Leeds United are set to approach Newcastle United over the availability of striker Dwight Gayle as the Whites look to secure a deal for him in January.
The forward has made only four appearances for the Magpies this term, having spent last season on loan with West Brom in the Championship. Though he was unable to help the Baggies' seal promotion, Gayle enjoyed a stellar year in the Midlands as he struck 24 goals from his 41 games in all competitions.
Football Insider claim the 28-year-old is one of several players being monitored by Leeds, who are concerned by suggestions Arsenal could recall striker Eddie Nketiah from his loan spell ahead of time.
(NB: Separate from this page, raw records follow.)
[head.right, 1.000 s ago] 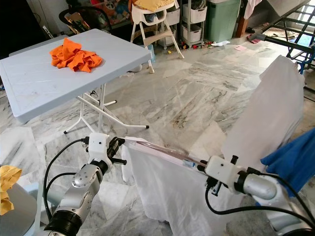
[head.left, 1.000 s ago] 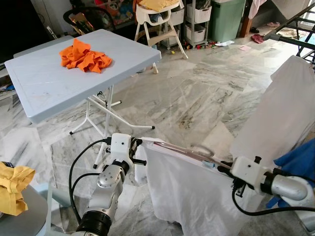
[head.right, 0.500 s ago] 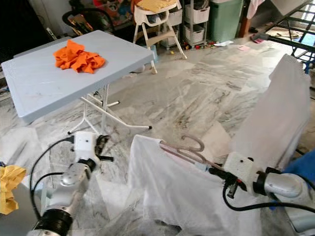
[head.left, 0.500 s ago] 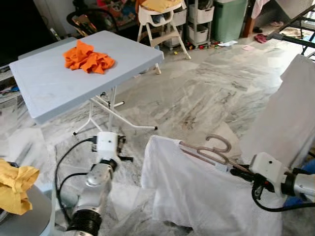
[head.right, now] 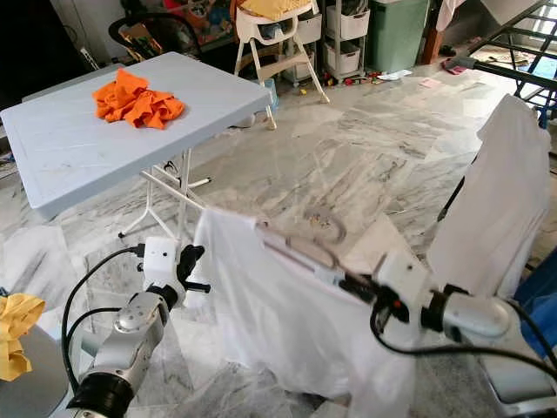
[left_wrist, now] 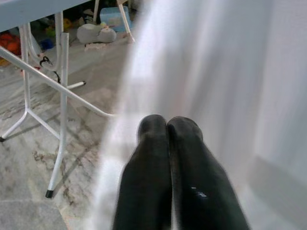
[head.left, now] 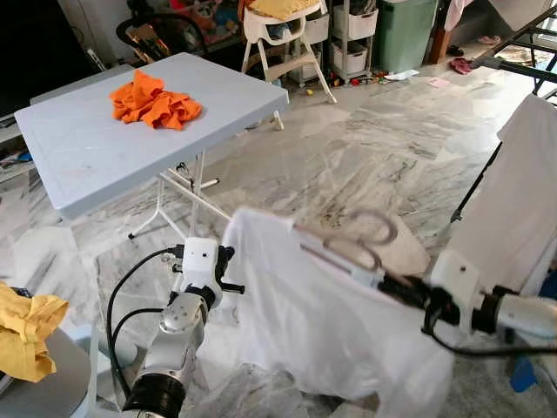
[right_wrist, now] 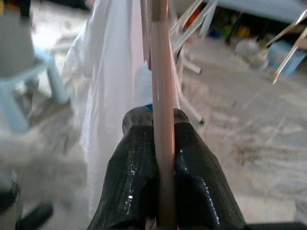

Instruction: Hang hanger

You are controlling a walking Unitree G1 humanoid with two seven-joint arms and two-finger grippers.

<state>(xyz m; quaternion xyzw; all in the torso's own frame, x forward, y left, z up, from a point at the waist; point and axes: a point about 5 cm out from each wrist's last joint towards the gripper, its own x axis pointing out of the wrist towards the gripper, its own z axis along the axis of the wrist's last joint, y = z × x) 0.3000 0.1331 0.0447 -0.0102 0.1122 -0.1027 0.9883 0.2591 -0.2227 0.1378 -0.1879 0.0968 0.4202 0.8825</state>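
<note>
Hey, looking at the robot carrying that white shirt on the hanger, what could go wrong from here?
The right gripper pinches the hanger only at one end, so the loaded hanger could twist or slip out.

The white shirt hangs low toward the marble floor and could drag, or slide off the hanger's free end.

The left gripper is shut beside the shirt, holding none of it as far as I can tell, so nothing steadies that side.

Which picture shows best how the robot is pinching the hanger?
The right wrist view: the right gripper has its two black fingers squeezed on the pinkish hanger bar, close up. The eye views show the whole hanger with its hook, blurred. The left wrist view shows white cloth.
</note>
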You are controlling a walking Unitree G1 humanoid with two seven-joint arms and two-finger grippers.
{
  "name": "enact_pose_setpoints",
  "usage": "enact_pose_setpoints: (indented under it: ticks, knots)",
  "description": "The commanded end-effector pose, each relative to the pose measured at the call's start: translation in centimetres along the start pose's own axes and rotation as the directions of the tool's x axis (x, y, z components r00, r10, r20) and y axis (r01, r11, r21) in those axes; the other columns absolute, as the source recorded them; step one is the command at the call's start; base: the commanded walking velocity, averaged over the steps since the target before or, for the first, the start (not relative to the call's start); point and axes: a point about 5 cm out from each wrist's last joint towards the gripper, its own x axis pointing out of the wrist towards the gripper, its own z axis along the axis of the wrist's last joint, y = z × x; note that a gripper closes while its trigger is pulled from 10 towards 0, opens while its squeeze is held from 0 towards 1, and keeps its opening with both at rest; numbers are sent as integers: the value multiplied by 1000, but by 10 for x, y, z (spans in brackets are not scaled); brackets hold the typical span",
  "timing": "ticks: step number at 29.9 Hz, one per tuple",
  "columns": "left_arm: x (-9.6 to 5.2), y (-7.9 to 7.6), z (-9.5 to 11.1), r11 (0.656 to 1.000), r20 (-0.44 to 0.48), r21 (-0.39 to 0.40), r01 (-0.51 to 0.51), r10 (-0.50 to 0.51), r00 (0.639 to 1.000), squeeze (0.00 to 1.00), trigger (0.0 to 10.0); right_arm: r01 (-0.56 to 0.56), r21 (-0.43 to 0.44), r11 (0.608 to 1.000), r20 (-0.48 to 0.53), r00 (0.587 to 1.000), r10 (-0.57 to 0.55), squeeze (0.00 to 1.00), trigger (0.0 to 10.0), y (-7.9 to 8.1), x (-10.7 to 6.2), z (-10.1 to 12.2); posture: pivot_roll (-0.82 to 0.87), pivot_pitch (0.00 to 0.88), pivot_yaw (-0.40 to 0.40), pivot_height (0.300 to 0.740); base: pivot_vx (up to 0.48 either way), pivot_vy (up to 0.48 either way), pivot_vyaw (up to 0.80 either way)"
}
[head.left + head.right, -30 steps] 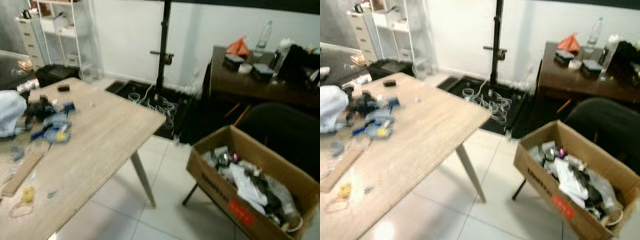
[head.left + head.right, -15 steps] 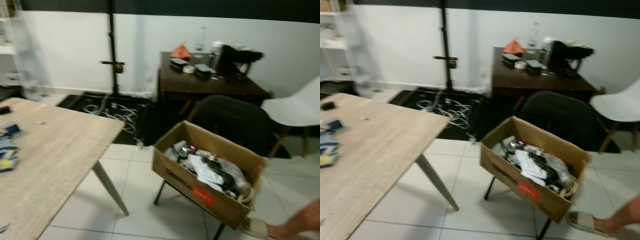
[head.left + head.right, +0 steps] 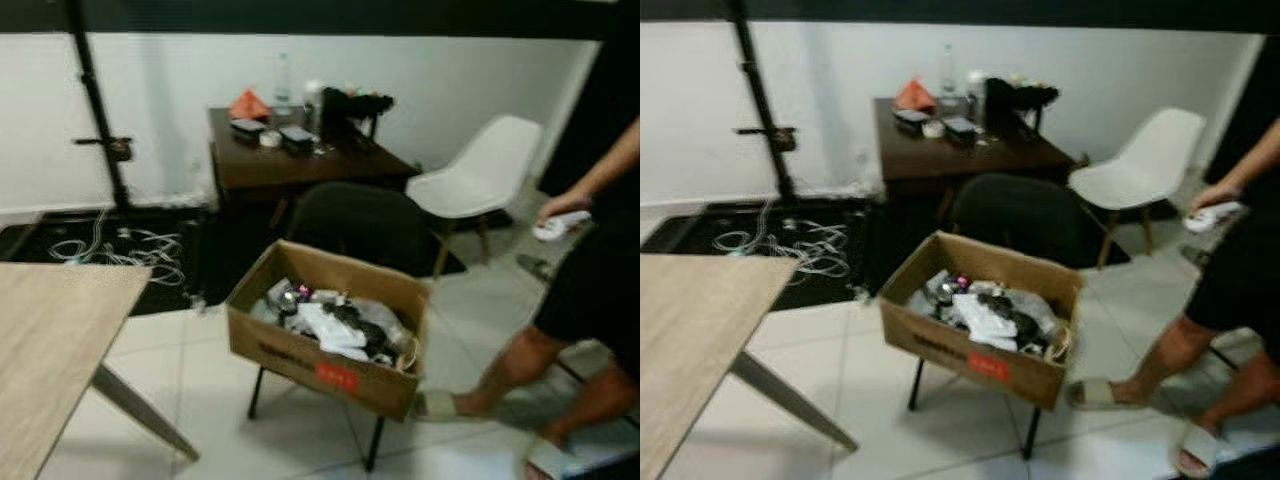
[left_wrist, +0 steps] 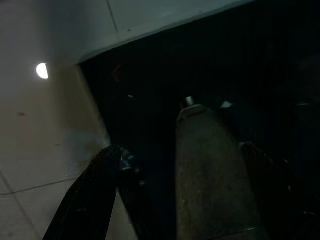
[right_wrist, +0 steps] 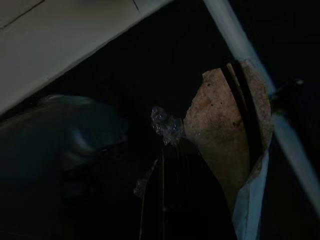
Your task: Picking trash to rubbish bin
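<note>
While the right end effector point(image 5: 210, 165) is clenched on a brown scrap point(image 5: 225, 130), the cardboard box point(image 3: 325, 345) sits ahead; the left end effector's point(image 4: 150, 200) state is unclear.

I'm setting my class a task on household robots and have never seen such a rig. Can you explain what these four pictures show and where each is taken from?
Two pictures come from a stereo camera on a walking robot's head. They show a cardboard box full of trash on a stand, a wooden table on the left, a dark desk, a white chair and a person on the right. The dark two come from wrist cameras. The right gripper holds a brown scrap with crinkled plastic; the left gripper looks along a grey cylinder.
</note>
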Motion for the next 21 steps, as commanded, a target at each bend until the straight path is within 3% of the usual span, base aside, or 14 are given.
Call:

The Gunners academy graduate is yet to start a Championship match following his move to Yorkshire, with the Londoners' interim manager Freddie Ljungberg admitting he has been disappointed with Marcelo Bielsa's treatment of the forward, as per the Mirror.
Ljungberg's comments have increased the likelihood Nketiah will leave the Whites next month, meaning they must find a replacement, or leave themselves bare up to in their promotion bid. Leeds sit second in the division, five points clear of Fulham in third.
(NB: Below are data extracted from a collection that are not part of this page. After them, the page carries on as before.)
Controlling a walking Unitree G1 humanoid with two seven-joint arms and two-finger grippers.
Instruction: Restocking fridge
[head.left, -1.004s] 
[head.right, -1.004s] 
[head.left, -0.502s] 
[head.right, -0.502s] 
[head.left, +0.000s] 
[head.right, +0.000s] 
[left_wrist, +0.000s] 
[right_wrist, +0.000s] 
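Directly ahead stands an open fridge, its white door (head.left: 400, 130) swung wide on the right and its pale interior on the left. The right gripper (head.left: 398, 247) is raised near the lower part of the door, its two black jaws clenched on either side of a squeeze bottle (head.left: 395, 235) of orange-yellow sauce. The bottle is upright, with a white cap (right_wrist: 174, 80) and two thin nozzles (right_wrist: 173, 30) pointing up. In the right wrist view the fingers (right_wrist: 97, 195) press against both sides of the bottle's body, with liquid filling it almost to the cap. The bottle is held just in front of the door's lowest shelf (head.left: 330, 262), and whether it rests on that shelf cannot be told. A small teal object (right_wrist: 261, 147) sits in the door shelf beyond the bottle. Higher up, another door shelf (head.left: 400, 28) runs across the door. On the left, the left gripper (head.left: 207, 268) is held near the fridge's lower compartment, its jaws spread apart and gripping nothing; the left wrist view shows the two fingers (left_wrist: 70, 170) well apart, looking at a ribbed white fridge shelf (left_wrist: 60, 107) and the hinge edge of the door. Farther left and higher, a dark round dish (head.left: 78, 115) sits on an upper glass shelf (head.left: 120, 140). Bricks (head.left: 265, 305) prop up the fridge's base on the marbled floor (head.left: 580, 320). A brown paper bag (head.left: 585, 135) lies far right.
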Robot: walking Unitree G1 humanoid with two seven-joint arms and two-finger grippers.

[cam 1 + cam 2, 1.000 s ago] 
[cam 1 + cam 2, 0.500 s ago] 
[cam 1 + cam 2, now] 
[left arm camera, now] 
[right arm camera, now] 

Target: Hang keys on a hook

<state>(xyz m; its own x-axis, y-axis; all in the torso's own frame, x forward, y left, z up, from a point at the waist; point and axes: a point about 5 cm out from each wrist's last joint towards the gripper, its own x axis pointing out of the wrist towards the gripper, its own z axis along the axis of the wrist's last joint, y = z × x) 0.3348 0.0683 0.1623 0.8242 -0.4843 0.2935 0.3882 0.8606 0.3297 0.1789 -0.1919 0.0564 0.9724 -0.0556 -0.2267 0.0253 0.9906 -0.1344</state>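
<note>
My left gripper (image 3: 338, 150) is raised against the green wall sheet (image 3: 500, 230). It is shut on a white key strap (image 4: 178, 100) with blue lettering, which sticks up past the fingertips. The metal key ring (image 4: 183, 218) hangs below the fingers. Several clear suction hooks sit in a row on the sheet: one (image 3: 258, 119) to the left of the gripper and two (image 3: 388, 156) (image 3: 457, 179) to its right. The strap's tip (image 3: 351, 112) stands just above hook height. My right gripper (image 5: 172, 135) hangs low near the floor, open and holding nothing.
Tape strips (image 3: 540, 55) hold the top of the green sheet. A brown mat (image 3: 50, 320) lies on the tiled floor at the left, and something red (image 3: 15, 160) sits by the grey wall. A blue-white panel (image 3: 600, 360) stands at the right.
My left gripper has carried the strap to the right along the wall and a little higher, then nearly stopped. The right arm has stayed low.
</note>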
Assuming Leeds want to give themselves the best chance of being promoted come May, they will be looking at players with a proven record in the Championship, and they could do far worse than Gayle in that regard.
The Englishman has spent three seasons in the second-tier, netting a total of 59 goals in 100 appearances. That is the kind of finishing ability Bielsa will need to keep the Whites in contention, especially after Patrick Bamford's struggles in the early stages of this campaign.
Given the his lack of game-time at St James' Park, it should prove easier to land the Magpies frontman than many of the alternatives, including Liverpool starlet Rhian Brewster.
Newcastle are thought to be open to him making a permanent exit, though a loan offer from Leeds may prove problematic. Even if they have to pay a fee for his services, it's unlikely Gayle will cost more than the Whites can afford.